== Source data
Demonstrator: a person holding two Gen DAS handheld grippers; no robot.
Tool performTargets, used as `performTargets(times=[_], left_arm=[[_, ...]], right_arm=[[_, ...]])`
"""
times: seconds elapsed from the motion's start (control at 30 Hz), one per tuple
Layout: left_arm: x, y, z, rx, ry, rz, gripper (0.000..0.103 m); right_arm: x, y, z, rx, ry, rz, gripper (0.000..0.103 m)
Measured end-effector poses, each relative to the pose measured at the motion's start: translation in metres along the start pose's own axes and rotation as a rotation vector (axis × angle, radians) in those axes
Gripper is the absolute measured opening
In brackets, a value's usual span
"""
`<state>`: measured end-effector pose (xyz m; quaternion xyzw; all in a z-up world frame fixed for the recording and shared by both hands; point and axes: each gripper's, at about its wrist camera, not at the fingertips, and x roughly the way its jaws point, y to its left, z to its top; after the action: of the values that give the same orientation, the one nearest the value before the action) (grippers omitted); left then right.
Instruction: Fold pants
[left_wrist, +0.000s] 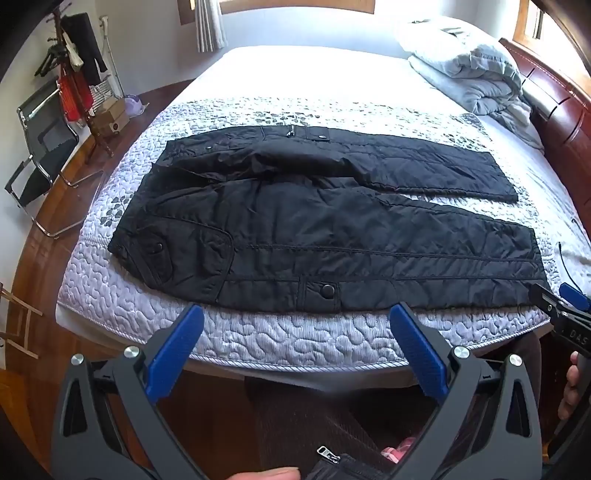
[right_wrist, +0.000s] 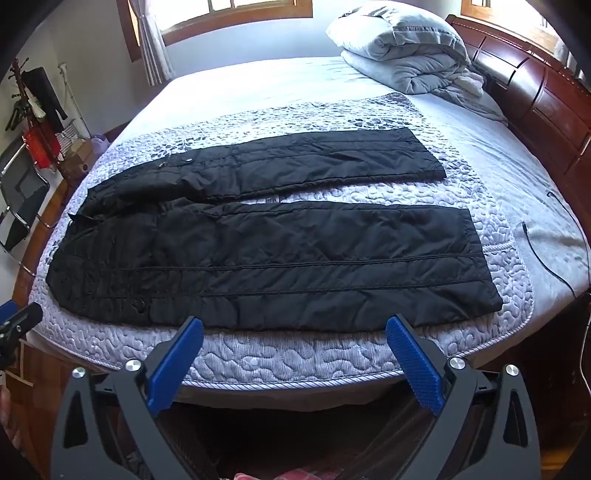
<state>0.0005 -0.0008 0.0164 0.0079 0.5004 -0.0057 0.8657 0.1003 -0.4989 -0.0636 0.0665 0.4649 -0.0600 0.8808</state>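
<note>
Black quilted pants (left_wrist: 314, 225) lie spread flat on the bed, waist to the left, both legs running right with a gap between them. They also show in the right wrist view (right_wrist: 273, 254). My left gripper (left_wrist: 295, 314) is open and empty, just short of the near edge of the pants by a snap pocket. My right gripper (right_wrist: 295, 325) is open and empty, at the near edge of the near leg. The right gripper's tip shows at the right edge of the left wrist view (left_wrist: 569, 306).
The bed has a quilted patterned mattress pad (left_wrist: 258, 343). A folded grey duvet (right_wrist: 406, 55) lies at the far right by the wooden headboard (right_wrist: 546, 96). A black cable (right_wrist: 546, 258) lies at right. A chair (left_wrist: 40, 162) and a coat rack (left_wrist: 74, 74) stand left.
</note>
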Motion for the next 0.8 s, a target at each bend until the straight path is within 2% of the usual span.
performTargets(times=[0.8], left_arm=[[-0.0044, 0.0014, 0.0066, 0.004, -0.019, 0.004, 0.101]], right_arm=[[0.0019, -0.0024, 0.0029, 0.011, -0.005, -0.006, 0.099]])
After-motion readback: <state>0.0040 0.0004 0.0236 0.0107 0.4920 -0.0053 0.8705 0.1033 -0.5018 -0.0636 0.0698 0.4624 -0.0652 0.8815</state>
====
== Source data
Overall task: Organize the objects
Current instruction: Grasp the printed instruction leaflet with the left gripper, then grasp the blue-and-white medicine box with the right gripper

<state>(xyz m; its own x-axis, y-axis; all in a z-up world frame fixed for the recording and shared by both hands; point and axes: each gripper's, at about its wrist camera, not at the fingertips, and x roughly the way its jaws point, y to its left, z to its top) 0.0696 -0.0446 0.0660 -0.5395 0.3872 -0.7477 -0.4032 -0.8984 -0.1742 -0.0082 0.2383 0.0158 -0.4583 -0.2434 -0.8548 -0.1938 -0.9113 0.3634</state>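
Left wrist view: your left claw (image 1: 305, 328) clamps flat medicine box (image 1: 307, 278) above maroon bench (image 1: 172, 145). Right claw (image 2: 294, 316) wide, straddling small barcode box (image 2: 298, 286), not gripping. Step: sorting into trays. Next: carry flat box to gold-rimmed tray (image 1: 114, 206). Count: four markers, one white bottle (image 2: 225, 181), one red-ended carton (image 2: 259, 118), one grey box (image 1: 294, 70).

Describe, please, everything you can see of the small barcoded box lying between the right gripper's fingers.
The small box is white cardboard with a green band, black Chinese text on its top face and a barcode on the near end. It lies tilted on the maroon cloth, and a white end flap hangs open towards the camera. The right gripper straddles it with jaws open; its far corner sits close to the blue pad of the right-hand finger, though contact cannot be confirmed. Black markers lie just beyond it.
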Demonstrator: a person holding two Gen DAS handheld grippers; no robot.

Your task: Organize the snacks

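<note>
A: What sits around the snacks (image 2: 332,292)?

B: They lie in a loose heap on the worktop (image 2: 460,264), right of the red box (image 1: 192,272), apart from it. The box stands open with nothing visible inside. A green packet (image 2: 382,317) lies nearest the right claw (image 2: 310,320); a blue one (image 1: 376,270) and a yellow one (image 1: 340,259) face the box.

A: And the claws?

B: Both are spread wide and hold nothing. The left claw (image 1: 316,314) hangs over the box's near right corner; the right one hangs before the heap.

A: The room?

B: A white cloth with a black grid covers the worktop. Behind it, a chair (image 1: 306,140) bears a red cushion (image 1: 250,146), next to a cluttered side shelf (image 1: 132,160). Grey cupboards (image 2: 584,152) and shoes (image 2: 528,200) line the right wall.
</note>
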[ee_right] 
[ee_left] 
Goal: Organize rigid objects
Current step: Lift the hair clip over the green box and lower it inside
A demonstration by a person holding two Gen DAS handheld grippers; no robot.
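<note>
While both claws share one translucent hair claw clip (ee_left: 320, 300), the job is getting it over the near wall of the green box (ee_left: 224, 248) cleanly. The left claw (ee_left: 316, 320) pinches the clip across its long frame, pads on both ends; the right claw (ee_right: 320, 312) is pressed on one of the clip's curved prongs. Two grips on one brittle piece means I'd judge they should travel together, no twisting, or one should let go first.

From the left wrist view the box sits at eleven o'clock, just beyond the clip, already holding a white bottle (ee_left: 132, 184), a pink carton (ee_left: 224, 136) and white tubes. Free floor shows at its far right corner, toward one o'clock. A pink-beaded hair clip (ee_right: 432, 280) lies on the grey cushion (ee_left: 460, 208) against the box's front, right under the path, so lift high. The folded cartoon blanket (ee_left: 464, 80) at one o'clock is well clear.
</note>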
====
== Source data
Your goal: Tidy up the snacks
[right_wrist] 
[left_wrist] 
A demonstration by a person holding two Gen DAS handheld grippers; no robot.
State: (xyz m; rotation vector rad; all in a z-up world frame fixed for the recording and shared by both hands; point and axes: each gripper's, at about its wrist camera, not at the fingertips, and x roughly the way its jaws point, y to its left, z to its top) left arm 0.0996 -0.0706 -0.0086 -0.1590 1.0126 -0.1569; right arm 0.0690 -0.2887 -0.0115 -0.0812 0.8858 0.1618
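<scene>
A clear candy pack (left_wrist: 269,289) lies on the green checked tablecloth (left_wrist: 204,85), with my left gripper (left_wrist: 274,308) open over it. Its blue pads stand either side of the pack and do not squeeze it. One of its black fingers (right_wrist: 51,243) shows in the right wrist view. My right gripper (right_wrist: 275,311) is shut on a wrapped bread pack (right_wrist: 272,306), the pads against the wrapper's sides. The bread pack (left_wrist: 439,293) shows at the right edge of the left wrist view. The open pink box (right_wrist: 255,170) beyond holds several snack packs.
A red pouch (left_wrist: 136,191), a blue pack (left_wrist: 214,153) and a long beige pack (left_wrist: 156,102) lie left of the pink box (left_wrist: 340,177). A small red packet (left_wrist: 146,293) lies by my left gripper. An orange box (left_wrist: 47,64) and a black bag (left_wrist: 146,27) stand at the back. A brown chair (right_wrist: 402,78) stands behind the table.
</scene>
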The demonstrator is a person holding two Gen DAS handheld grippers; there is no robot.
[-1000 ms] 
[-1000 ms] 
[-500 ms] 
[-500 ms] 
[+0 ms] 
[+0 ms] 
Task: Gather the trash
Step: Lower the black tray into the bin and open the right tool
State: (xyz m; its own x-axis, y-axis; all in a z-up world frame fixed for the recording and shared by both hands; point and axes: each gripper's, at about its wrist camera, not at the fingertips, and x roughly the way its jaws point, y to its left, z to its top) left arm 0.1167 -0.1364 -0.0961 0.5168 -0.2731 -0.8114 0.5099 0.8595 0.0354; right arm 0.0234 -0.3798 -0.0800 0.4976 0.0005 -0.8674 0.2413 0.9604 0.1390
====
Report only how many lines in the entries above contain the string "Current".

● Answer section
2